RobinSchmidt / RS-MET

Codebase for RS-MET products (Robin Schmidt's Music Engineering Tools)
Other
56 stars 6 forks source link

Need amplitude matching algorithm ASAP #293

Open elanhickler opened 4 years ago

elanhickler commented 4 years ago

Given waveform A and waveform B, what is the negative time offset for B in which A and B share common amplitude?

waveform A and B image

example time offset for match image

Add it to my tab, can you get this done within 7 days? Thank you! Edit: Actually I will pay for this work right away.

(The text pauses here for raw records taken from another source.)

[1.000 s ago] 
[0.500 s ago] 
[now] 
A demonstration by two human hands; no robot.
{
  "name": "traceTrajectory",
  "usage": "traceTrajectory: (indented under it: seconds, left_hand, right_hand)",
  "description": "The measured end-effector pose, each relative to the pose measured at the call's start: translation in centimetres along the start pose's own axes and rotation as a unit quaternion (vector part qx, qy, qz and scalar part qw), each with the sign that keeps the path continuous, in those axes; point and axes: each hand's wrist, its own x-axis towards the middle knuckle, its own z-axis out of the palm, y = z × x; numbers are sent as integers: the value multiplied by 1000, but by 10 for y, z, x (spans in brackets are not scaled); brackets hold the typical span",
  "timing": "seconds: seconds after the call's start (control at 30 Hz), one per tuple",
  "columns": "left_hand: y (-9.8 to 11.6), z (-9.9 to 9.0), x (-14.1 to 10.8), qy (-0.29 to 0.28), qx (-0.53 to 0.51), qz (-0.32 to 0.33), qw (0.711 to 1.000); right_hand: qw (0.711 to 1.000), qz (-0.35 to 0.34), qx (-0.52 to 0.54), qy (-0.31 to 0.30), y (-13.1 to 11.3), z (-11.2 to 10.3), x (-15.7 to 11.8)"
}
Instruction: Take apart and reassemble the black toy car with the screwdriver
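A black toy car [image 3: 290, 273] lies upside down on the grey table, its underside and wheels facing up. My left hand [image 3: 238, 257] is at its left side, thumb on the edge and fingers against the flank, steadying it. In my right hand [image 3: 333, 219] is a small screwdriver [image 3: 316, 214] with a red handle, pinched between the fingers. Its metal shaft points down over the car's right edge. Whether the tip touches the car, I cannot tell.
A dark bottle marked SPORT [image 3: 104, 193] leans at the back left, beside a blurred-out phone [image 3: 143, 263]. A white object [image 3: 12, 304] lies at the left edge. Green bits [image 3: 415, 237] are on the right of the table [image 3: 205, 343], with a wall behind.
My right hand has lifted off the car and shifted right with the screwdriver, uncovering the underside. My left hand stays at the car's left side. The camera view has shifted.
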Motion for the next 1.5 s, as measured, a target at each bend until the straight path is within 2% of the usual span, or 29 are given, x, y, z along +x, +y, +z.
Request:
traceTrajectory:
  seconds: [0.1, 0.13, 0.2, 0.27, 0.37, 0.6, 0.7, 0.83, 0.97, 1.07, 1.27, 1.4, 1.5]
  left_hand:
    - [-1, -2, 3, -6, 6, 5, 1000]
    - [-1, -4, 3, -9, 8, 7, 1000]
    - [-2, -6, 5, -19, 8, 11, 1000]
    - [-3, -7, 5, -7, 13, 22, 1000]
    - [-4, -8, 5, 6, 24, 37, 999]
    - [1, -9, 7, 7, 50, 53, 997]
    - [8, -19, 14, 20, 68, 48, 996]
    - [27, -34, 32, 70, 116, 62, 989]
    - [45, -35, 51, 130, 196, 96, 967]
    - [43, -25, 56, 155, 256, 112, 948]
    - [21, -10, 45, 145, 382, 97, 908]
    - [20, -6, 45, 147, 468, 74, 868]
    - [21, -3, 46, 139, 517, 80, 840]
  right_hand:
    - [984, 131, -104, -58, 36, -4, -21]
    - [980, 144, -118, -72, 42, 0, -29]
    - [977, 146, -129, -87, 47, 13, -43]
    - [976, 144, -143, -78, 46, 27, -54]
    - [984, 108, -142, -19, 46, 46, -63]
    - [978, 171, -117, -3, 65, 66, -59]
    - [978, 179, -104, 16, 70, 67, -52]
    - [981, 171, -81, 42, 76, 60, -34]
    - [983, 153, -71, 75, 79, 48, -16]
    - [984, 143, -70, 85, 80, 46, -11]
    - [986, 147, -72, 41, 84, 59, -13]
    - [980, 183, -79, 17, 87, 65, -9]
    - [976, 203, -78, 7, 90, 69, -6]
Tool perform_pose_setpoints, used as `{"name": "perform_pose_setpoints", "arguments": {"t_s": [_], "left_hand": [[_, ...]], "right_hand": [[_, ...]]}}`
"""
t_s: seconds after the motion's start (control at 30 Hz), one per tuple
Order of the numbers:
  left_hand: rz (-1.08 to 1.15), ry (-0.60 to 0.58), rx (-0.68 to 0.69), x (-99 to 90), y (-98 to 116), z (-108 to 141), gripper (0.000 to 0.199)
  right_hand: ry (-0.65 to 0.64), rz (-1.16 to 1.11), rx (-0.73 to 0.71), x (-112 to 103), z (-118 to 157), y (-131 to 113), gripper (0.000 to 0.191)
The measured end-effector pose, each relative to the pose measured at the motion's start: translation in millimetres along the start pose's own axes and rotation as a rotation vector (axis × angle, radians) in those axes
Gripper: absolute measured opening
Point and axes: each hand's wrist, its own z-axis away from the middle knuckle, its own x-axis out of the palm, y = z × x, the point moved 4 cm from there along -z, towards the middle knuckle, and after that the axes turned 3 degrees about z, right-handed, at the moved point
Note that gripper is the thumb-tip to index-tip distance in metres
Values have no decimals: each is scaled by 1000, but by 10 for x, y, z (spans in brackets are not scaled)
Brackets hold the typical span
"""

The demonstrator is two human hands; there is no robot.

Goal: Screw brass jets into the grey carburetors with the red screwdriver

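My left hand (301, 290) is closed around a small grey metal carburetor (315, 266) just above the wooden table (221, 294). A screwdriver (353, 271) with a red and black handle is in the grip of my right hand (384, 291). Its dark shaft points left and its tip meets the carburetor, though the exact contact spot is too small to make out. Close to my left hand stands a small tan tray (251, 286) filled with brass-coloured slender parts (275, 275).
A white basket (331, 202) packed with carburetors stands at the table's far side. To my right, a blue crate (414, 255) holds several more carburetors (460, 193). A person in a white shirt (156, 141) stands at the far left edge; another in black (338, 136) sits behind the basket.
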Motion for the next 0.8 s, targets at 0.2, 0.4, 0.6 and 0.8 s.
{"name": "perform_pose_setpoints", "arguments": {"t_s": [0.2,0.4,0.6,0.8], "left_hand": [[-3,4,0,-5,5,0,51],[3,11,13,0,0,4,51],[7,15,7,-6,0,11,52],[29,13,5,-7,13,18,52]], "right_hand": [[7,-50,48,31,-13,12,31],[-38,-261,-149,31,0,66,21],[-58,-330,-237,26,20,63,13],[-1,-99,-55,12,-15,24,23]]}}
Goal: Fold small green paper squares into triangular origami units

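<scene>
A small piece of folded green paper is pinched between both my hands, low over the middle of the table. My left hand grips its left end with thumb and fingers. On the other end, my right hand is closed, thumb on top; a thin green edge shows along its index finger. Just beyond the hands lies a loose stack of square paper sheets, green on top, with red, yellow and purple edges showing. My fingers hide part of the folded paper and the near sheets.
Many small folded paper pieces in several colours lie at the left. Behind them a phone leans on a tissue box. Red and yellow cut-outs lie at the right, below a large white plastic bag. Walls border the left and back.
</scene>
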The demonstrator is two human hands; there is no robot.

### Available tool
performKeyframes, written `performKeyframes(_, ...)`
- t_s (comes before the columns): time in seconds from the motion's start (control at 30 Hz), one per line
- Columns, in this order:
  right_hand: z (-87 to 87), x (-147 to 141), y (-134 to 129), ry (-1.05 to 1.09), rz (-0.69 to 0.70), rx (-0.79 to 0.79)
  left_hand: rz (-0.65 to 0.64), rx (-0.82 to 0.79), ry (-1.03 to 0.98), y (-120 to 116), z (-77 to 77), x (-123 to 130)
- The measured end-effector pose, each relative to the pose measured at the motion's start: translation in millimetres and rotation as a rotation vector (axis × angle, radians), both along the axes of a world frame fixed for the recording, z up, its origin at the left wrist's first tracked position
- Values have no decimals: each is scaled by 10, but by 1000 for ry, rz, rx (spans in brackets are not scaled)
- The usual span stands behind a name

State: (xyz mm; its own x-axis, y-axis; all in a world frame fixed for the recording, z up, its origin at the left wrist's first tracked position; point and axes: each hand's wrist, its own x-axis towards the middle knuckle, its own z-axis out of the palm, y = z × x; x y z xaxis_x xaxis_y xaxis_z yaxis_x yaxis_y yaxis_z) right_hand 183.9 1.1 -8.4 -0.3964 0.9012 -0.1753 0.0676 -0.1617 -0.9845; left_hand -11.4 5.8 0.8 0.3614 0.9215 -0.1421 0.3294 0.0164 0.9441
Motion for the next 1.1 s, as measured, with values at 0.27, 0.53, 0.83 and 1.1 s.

RobinSchmidt commented 4 years ago

how do I get the two envelopes for the inputs? Can I leave that blank?

blank? how are you supposed to compute an output value without input data? no, you need to input the two envelopes. to get them, you may use any of our envelope-detector classes (how did you do that so far? this aspect has not changed). i added the decimation feature. the function is now called rsEnvelopeMatchOffset. there are still some things, that i need to improve and clean up, though

edit: i added some documentation. as for the envelope follower: i think, a simple, low-quality one should be sufficient for this. due to the decimation, there's no point to use our super-smooth HQ mastering-compressor-grade envelope detector for this. i'm still using naive decimation without pre-filtering. i'll improve that tomorrow

elanhickler commented 4 years ago

bah getting bad results. Please demonstrate that this is actually working with real world samples. I could be doing something wrong.

RobinSchmidt commented 4 years ago

ok - first real world test over here - again with 42/31 pair (here, the raw amplitude is plotted - no decibels): image

zoomed in:

image

and with the formerly problematic 42/34 pair (somewhat zoomed in):

image

RobinSchmidt commented 4 years ago

the second one with the two bumps in the shiftee could perhaps be a bit more to the left...i have some additional ideas how to make it better.....but i think, it's not that bad for a first real-world test.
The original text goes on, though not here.